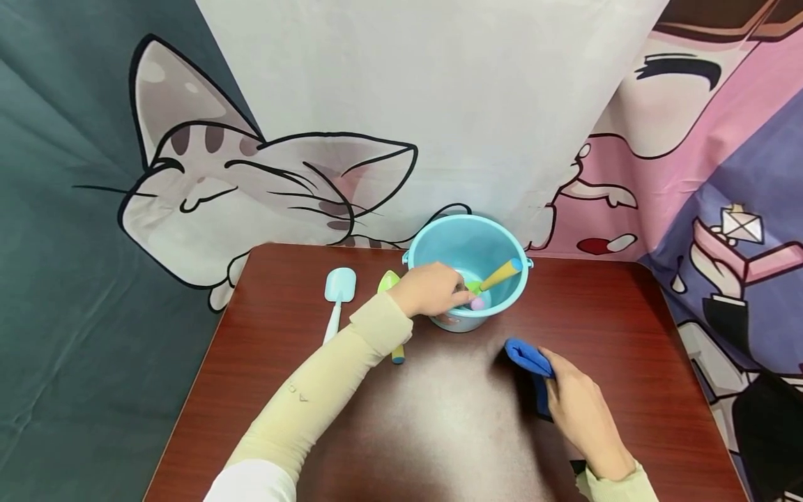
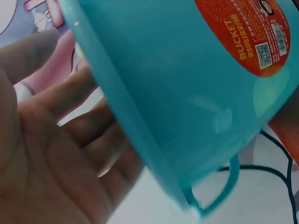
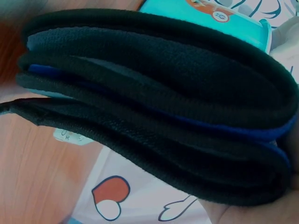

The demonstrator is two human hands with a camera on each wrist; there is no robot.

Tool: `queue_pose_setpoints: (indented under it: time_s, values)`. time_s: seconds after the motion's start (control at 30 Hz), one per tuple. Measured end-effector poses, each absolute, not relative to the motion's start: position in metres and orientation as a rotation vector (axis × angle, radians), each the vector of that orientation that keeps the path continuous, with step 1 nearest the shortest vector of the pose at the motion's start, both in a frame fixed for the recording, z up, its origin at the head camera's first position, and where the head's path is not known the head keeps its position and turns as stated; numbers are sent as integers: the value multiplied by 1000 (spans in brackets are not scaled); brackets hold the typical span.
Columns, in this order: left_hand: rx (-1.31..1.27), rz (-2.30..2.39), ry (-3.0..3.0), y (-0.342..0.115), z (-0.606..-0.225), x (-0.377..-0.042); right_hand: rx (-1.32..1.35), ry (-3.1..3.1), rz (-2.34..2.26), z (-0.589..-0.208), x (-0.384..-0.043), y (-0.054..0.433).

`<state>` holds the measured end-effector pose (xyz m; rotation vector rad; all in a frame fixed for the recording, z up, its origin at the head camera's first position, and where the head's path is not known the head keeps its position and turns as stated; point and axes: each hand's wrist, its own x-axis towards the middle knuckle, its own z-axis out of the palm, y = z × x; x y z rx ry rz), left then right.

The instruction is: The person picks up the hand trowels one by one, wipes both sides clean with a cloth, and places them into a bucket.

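A light blue bucket (image 1: 467,237) stands at the table's far edge. My left hand (image 1: 433,289) reaches over its near rim, fingers down inside with the thumb apart from them in the left wrist view. Close to the fingertips lie a pink ball (image 1: 478,304) and a toy shovel with a yellow handle (image 1: 500,274) and green end. My right hand (image 1: 580,404) grips a folded blue cloth (image 1: 528,357) at its right end, right of and nearer than the bucket. Several black-edged folds of that cloth (image 3: 154,93) fill the right wrist view.
Left of the bucket, a pale blue toy shovel (image 1: 341,284) lies with its white handle toward me. A green toy shovel (image 1: 389,280) with a yellow handle lies partly hidden under my left forearm. A printed cloth backdrop (image 1: 452,104) hangs right behind the table (image 1: 452,418).
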<state>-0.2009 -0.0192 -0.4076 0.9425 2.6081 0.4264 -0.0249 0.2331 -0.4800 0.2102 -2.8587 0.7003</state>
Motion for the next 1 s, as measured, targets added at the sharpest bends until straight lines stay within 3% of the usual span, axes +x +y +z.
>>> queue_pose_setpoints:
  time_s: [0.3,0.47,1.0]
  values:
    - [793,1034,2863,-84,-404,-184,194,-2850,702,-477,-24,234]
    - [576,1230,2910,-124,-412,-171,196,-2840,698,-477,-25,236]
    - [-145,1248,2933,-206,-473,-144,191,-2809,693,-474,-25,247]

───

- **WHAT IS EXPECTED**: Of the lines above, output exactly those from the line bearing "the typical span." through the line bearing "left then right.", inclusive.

- **EXERCISE OUTPUT**:
Tool: `queue_pose_setpoints: (indented under it: time_s, values)`. time_s: seconds after the motion's start (control at 30 Hz), one per tuple. Measured end-effector poses, each absolute, not relative to the motion's start: position in metres and orientation as a rotation vector (axis × angle, radians), each the vector of that orientation that keeps the path continuous, with step 1 nearest the shortest vector of the pose at the motion's start, both in a frame fixed for the recording, z up, its origin at the head camera's first position, and where the head's path is not known the head keeps its position and turns as stated; numbers are sent as integers: the value multiplied by 1000 (spans in brackets are not scaled); brackets hold the typical span.
Columns, in this order: left_hand: rx (-1.31..1.27), rz (-2.30..2.39), ry (-3.0..3.0), y (-0.342..0.115), z (-0.606..-0.225), x (-0.377..-0.042); right_hand: rx (-1.32..1.35), ry (-3.1..3.1), rz (-2.34..2.26), z (-0.589..-0.208), x (-0.384..-0.043), y (-0.054..0.433).

`<state>` holds the measured end-effector pose (xyz m; rotation vector rad; all in a frame fixed for the recording, z up, its origin at the head camera's first position, and where the head's path is not known the head keeps its position and turns as stated; point and axes: each hand's wrist, its own x-axis towards the middle knuckle, its own z-axis out of the palm, y = z × x; x y z rx ry rz), left then right.

Nothing more is needed to finish the exercise.